As the prisoners at Andersonville are not under my control I of course cannot undertake to send those stores to them without the sanction of the officer having charge of them. I refer the matter to you for such action as you may think proper and will inform General Foster that I have done so. A circular dated in Washington on the 10th instant, and signed by Colonel [William] Hoffman, Commissary-General of Prisoners, permits our prisoners to receive clothing and other articles, not contraband, from their relatives or friends residing beyond our (their) lines when forwarded by flag-of-truce boat or by any other authorized channel, so long as the prisoners of war held at Richmond and other Southern prisons are permitted to receive the same articles in the same manner from their relatives and friends in the loyal States.

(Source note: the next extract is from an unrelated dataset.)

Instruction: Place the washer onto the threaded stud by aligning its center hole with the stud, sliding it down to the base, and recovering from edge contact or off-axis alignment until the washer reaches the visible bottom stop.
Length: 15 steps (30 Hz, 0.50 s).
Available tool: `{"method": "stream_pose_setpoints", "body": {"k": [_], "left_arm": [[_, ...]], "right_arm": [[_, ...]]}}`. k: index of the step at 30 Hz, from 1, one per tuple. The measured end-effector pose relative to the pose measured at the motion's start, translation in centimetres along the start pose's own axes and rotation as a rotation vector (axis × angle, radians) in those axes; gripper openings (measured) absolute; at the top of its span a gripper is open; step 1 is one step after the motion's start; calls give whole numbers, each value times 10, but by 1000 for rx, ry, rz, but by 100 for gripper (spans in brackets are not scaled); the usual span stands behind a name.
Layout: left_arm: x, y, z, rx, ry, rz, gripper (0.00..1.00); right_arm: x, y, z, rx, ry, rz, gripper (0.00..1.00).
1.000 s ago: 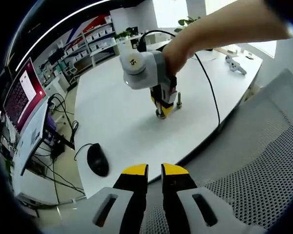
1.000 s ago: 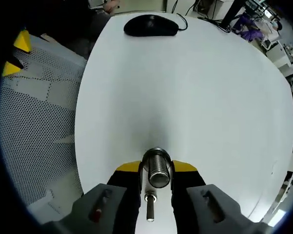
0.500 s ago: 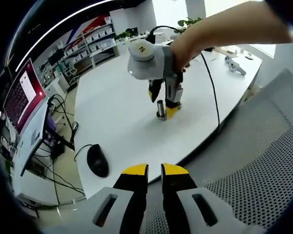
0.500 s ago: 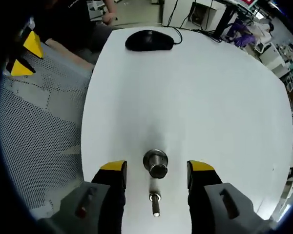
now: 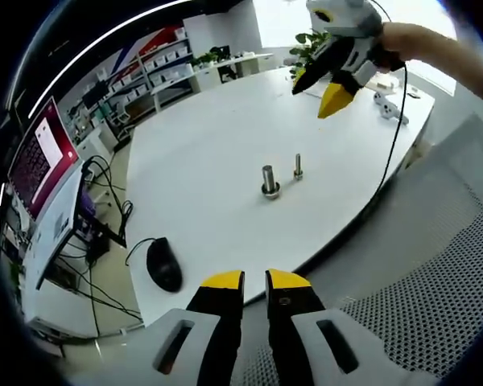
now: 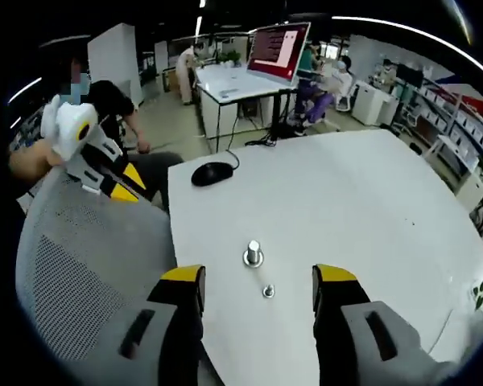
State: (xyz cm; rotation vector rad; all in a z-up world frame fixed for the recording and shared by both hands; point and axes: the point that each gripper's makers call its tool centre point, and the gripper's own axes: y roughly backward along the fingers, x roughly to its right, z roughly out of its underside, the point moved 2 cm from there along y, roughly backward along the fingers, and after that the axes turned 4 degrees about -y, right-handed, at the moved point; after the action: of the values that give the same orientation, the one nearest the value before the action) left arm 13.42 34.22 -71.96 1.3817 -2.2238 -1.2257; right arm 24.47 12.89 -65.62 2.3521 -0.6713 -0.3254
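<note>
A white surface (image 5: pixel 201 161) stands in an office with shelves, a monitor (image 6: pixel 278 47) and a mesh chair (image 6: pixel 72 265) at its edge. The right gripper (image 6: pixel 258 281) is held above the surface with its fingers (image 6: pixel 183 281) spread wide, nothing between them. Seen past them, the stud (image 6: pixel 253 253) stands upright on the surface, with a ring at its foot that looks like the washer (image 6: pixel 253 260), seated at the base. Just beside it stands a smaller bolt (image 6: pixel 268 290). A mouse (image 6: pixel 212 173) lies well apart near the far edge. The left gripper (image 5: pixel 254 283) hangs off the surface over the chair, its fingers (image 5: pixel 222 283) pressed nearly together and empty. From there the stud (image 5: pixel 269 180) and bolt (image 5: pixel 298 166) show mid-surface, with the right gripper (image 5: pixel 326 84) raised high beyond them.
</note>
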Motion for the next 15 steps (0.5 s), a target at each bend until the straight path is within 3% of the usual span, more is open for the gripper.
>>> {"method": "stream_pose_setpoints", "body": {"k": [5, 7, 13, 15], "left_arm": [[-3, 1, 0, 7, 11, -20, 9], [-4, 2, -1, 14, 14, -29, 9], [-10, 6, -6, 59, 44, -65, 9], [-10, 5, -5, 52, 45, -60, 9]], "right_arm": [[5, 44, 14, 166, -173, 37, 62], [1, 61, 27, 219, -190, 48, 63], [-10, 94, 55, 296, -210, 115, 65], [-10, 98, 65, 292, -219, 112, 66]]}}
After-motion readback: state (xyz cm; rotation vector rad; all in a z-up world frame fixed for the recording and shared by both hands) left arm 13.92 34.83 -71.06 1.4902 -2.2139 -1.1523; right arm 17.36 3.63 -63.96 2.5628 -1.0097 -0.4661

The fine point here to consider – there was indeed an agreed upon mechanism for the Confederates to forward supplies to prisoners in the north.  That is not to say it was used to the degree that would provide significant relief.  That is to day the Federals would allow such.  Jones, to his credit, was calling that to the attention of Winder as a means for the Federals to at least ameliorate the suffering at Andersonville.  Winder’s response to Jones was not preserved in the official records.

One of the catches to Foster’s proposal was to have a Federal officer in the prison supervise the distribution of supplies.  Jones, even before consulting with Winder, refused that stipulation.  Jones preferred to have one of his officers, or one of those in Andersonville, manage distribution.  With that contention, and the obvious concerns that Federals would voice, likely any arrangement would have fallen through anyway.

So this brings us to the larger question, which must be considered with respect to Andersonville.  Confederate authorities, and chiefly Winder, insisted that all which could be done to provide for the prisoners was done – and what was not done was outside the limited resources of the Confederacy at that time.  So was that the case?  I doubt ten wagons of sanitary supplies, alone, would have significantly changed conditions at Andersonville.  But if that had turned into an established convention, it might have made a difference. The light then turns to Confederate authorities.

It’s what Brigadier-General Robert H. Chilton said of Andersonville that echoes here.  “The condition of the prison at Andersonville is a reproach to us as a nation.”

(Citations from OR, Series I, Volume 35, Part II, Serial 66, pages 257-8; Series II, Volume 7, Serial 120, 550, 662-3 and 678-9.)